From the investigated prior art identified various methods and devices for cooling high-temperature elements.

A known method of cooling cylindrical shafts with steam and a device for its implementation, described in the patent for the invention of the Russian Federation No. RU 2182976 "Turbine shaft, as well as a method for cooling a turbine shaft" by authors Feldmüller Andreas, Pollack Helmut (IPC F01D 5/08 (2000.01) F01D 25 / 12 (2000.01)). The turbine shaft of a steam turbine extending along the main axis comprises a series of cylindrical shaft segments axially arranged one after the other. The shaft segments along the common connecting axis have holes through which the coupling element passes. An axial clearance is formed between the coupling element and at least one length of the shaft and two axially spaced radial channels are provided which are hydraulically connected to the axial clearance and extend to the outer surface. The axial clearance through two radial channels at two different pressure levels is hydraulically connected to the flow of the working medium that drives the turbine shaft. The method of cooling the turbine shaft is that the cooling steam is introduced through the first radial channel into the axial clearance between the coupling element and the length of the shaft and removed from the turbine shaft through the second radial channel. The cooling steam stream branched from the fresh steam stream passes through the first radial channel into an axially extending gap and from there through the second radial channel again into the fresh steam stream.

The disadvantage of the method described in the above patent is that in the proposed method, surface cooling of the shaft is carried out when the axial space carries the main thermal load, while surface cooling with steam leads to large thermal differences in the radial section, which can lead to rapid formation defects and complete destruction of thermally stressed structures. In addition to the above, the method cannot be used to achieve the goals of the claimed technical solution, as it is used to cool the shaft of the high-temperature stage of the turbine.

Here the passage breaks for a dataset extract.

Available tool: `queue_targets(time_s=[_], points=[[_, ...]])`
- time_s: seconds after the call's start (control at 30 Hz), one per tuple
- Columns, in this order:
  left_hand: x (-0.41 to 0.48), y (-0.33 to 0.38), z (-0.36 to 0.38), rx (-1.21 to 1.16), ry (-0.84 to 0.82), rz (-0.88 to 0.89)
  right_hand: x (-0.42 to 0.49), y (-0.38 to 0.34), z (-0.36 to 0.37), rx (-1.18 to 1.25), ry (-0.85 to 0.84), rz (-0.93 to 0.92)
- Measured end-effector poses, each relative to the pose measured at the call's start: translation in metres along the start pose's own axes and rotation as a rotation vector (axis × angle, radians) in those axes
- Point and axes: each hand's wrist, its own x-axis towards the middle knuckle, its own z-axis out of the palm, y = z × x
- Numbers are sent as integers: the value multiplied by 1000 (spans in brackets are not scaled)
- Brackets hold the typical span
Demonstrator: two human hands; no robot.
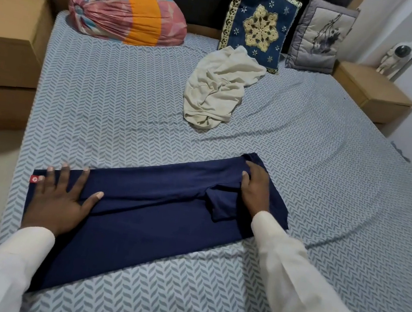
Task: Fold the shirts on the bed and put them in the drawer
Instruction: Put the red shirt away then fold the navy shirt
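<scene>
The dark blue shirt (pixel 155 207) lies on the near part of the bed (pixel 127 107), already folded into one long strip. So the step in hand looks like the folding of this first shirt, about half done. The left hand (pixel 61 196) lies flat on the left end of the strip, with its fingers spread wide, and presses the cloth down. The right hand (pixel 255 189) is on the right end, and its fingers curl into the cloth and hold a fold of it. Next, I think one end has to come over onto the other end to make a small, neat square. That needs one hand to keep the cloth still while the other lifts. The cream shirt (pixel 216 91) lies in a crumpled heap farther up the bed, well apart from the blue one, and is not folded yet. Now the count: two shirts, two hands, and three pillows, which are one round striped pillow (pixel 127 12), one blue star cushion (pixel 262 23) and one grey cushion (pixel 320 34). I see no open drawer.
</scene>
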Motion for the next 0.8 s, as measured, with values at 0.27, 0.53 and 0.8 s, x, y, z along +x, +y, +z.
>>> queue_targets(time_s=[0.27,0.53,0.8], points=[[-47,55,0,-64,181,188,-34,82,-98,6,58,327],[-65,71,26,-43,49,212,-5,49,-74,-225,-246,298],[-61,69,30,-80,35,158,-18,39,-56,-163,-80,300]])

A known method of cooling an element of a steam turbine and a device for its implementation, described in the patent for the invention of the Russian Federation No. RU 2482281 "Device and method for cooling the first stage of a two-line turbine" by Rivas Flor Del Carmen, Hernandez Nestor (IPC F01D 25/12 (2006.01) IPC F01D 3/02 (2006.01)). A steam turbine comprises a pair of nozzles, a rotor carrying section blades, and a housing carrying a pair of nozzles. Each nozzle is located in a turbine section. A steam stream is supplied to each nozzle of the turbine sections. Change the direction of movement to the reverse of each steam stream to obtain a reverse steam stream from the rear side to the front side of each section. Each steam backflow is directed into the annular gap between the rotor and the housing. Return steam flows through a pipe having a first end in an annular gap at a first pressure and a second end at a second pressure that is lower than the first pressure.

The disadvantage of the method described in the above analogue is that the cooling occurs with steam directed to the cooled object from the inside, using special channels in the turbine housing, which makes it impossible to service the cooling device when the steam turbine is running, which in turn can lead to untimely detection of dangerous defects that could affect the reliability of the turbine itself. In the proposed cooling method, there is no mechanism for regulating the cooling flow, which in turn reduces the cooling efficiency with a dissimilar heat load on the turbine housing. In addition to the above, the method cannot be used to achieve the goals of the claimed technical solution, as it is used to cool the casing of the high-temperature stage of the turbine.

A known method of liquid cooling (RF patent for the invention No. RU 2500893, IPC F01D 5/18, published 07.08.2012) of the blades of one high-temperature stage of the turbine, mounted by the tail part on the rim of the carrier disk of the indicated stage of the turbine rotor, contains on one side of the carrier disk at least two stationary nozzles axially symmetrical to it, open downward chute, and longitudinal cooling channels located along the perimeter of the blade profile in its subsurface layer. The nozzles are directed symmetrically to the side for supplying coolant to the gutter. The inlet ends of the longitudinal cooling channels are communicated by connecting channels with a groove with the formation of a loop-shaped cooling path in each blade and the free surface of the liquid in the groove during rotation of the rotor. The output ends of the cooling channels are communicated in the same way as the input ones by means of connecting channels with a groove. The cooling is carried out as a result of heat exchange processes between the washing stream and the heated surface of the blade, while the configuration and parameters of the washing (cooling) water stream are determined by the geometric parameters of the cooling path, while the cooling liquid is supplied and discharged through special profiled channels.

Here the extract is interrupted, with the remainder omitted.